REPUBLIKA.CO.ID, DEPOK -- KPAI mencatat ada kenaikan kasus pelanggaran hak anak pada triwulan 2016 dibanding tahun lalu pada periode yang sama. Kenaikan angka tersebut menunjukan tingkat permasalahan anak terlalu kompleks.
Secara umum trend aduan kasus-kasus pelanggaran anak di KPAI meningkat. "Kami launching data per triwulan pertama 2016 meningkat paling tinggi masih DKI Jakarta. Kota Depok cukup tinggi di antara kota penyangga lainnya," ujar Ketua KPAI Asrorun Ni’am Sholeh di Depok, Jumat (15/4).
Diungkapkan Asrorun, pada triwulan pertama 2016, tercatat ada 645 kasus pelanggaran hak anak sampai 15 Maret 2016. Jumlah ini meningkat 15 persen dari tahun lalu.
"Dari itu 167 di antaranya yakni kasus Anak Berhadapan dengan Hukum (ABH). Ada anak pelaku pencabulan, bullying, pencurian, dan tindakan lain," ucap dia.
Kasus karena konflik keluarga dan pengasuhan alternatif sebanyak 152 kasus, terkait dengan rebutan kuasa asuh dan akses bertemu orang tua terhadap anak. Ada dua kemungkinan yakni keluarga tak harmonis dan faktor cerai atau konflik antar orang tua.
"Depok relatif tinggi permasalahannya sangat kompleks dari sisi kuantitas dan kualitasnya, menyita waktu seperti rebutan hak asuh dan adopsi," kata Asrorun.
Menurut Asrorun, kekerasan anak disebabkan faktor dominan kerentanan terhadap anak dimana selalu bermula dari keluarga yang rentan, keluarga broken home dimana tak punya komitmen dan kesadaran.

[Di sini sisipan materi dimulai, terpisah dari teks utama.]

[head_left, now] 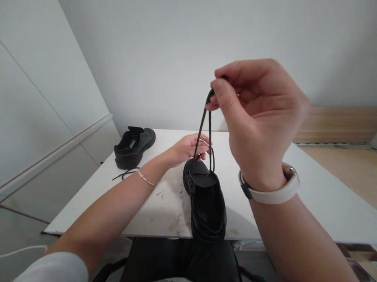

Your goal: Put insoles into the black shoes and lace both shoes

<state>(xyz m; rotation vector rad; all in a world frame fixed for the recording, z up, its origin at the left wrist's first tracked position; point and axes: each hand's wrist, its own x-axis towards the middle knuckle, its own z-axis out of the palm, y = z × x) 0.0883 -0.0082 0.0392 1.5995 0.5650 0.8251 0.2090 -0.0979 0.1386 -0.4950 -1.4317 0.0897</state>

Sehingga anak tidak mendapatkan role model sebagai teladan.
"Larinya ke narkoba atau free seks. Lalu yang menyedihkan tentu pelaku pelanggaran anak di awal tahun 2016 melibatkan public figure, artis dan politisi. salah satunya kasus SJ itu dampaknya cukup besar, lalu artis yang rebutan kuasa asuh anak di blow up itu juga dampaknya cukup besar," jelasnya.